Вот тогда мы и встретились с ним, в общем-то «нормальным пацаном», 19 лет от роду… Мы оказались полными сверстниками – майскими, 1948 года рождения… Имя ему было Сашка – простое, как и все, что нас окружало. А началось все на первом курсе графического факультета Академии Художеств, на который я перевёлся с живописного зимой 1967 года.
Наша смешанная группа первокурсников была относительно невелика – человек пятнадцать. Состав её был весьма пестрый. Половина состояла из коренных питерцев, СХШ-атиков, другая – из приезжих, у которых за плечами были художественные училища Алма-Аты, Красноярска, Одессы, Пензы. Девчонок и мальчишек было поровну. Нескучные были ребята, смешливые, незажатые и своеобразные, особенно СХШ-атики. Первую, самую раннюю лекцию по диамату питерцы добросовестно игнорировали, а приезжие добросовестно просыпали в своём общежитии на третьей линии Васильевского острова. В классах рисунка и живописи летали всевозможные шуточки и смешные реплики, часто вызывавшие нерегламентированный смех. Казалось, слово «дисциплина» было не про нас, над всем витал дух некоторого анархизма… В этом своеобразном разношерстном интернационале мы и сблизились с Саньком. Одному Богу известно, что притягивает людей друг к другу или, точнее, заставляет обращать внимание. Я говорю о мужской дружбе… Какие-то мелочи, детали, «штрихи к портрету», манера общаться, выражение лица, мимика и т.д. – все это исподволь формирует образ человека, который может заинтересовать тебя, а может вызвать антипатию. Вероятно, было нечто, что вызвало в нас обоюдный интерес друг к другу. Саня был невысокого роста, сухощавый, чуть сутуловат, спортивной склепки (несколько лет занимался самбо), подвижнен лицом, весьма смешлив и ироничен, но, главное, я почувствовал в нем столь присущую мне склонность к авантюризму и легкую, врождённую готовность к смелым и неординарным поступкам, тот же, столь близкий мне интерес к странствиям и смелость в принятии всяческих решений. То, что называют «лёгок на подъем». Одним словом, я почувствовал в нем идеального союзника и единомышленника, уж не говоря о том, что нас сближало общее рисовальное ремесло, которое мы оба ревностно и ревниво постигали в Академии, учась, в том числе, и друг у друга. Была в нас тогда молодая спесь, ёрничество. Часто я подбрасывал какую-нибудь смешную фразу, этакую уничижительную «фигуру речи», относящуюся к кому-либо или чему-либо, Саня подхватывал ее на лету, дополняя или окрашивая новым смешным оттенком… Так часто выглядела наша речь, речь двух неразлучных пересмешников. Две наши фамилии были нерасторжимо едины, и, если надо бы справиться об одном из нас, можно было назвать вторую фамилию…

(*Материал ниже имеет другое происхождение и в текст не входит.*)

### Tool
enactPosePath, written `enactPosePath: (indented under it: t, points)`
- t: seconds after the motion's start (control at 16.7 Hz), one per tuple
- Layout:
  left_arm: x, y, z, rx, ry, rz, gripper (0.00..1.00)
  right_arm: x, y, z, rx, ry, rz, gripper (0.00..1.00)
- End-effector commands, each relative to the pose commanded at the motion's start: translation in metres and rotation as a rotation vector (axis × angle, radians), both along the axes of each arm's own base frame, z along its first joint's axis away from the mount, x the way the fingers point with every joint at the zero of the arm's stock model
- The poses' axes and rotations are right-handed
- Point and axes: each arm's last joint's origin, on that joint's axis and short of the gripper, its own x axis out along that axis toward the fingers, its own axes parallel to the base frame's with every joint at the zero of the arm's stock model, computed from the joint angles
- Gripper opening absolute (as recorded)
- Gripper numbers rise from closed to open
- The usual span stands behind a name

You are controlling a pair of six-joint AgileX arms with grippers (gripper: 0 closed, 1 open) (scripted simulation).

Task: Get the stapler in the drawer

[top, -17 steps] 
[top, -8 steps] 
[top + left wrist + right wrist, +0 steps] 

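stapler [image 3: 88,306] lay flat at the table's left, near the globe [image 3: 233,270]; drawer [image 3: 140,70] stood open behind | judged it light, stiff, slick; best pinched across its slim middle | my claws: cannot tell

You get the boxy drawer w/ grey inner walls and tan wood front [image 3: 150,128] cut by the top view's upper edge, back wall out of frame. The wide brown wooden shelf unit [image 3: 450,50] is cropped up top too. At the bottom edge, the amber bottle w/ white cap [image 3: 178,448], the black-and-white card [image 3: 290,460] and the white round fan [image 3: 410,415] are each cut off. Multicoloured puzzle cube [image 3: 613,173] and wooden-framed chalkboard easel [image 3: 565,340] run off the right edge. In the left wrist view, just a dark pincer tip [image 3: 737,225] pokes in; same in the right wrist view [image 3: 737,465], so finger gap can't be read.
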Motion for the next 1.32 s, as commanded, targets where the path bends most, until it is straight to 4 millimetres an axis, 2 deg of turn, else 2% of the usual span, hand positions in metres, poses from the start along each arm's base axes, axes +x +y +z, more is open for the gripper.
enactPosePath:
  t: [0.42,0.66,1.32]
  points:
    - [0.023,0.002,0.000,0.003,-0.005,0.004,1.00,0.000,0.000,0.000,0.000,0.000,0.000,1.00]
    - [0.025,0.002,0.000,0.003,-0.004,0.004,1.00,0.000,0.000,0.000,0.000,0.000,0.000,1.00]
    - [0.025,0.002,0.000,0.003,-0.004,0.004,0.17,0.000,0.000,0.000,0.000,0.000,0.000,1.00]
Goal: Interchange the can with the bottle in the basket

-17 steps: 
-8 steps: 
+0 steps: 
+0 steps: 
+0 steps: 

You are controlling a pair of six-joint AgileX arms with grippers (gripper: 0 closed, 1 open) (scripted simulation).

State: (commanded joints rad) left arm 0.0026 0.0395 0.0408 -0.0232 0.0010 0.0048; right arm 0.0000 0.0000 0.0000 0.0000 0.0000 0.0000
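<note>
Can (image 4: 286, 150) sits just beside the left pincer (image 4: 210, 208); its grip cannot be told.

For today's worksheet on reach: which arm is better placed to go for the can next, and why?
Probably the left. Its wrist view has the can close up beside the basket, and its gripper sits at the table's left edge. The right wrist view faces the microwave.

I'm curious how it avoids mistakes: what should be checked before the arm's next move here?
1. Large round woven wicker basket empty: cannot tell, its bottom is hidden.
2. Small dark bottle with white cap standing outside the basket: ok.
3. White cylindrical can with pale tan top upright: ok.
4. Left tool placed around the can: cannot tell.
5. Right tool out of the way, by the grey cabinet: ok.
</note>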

Отец Санька был художник. Это был крепкий с виду, сильный мужчина с волевым выразительным лицом, к сожалению, умерший от инфаркта в самом мужском расцвете. Это случилось в лифте, когда он возвращался из своей мастерской в Невском районе Ленинграда. Мы учились тогда на втором курсе… Саня сильно переживал смерть отца, которого очень уважал и который был для него абсолютным авторитетом… Кроме матери – вероятно, строгой женщины, в осиротевшей семье была ещё бабушка, сухонькая совершенно деревенская и набожная старушка с острым язычком и своеобразным московским выговором. Родом она была из города Воскресенска Московской губернии. Ныне это город Истра, где расположен величественный и намоленный Ново-Иерусалимский Воскресенский монастырь. Не раз, возвращаясь из Москвы на машине, я проезжал мимо небольшого посёлка Рычково, с теплотой вспоминая такую уютную бабушку Санька, возможно, одарившую его народным православным духом.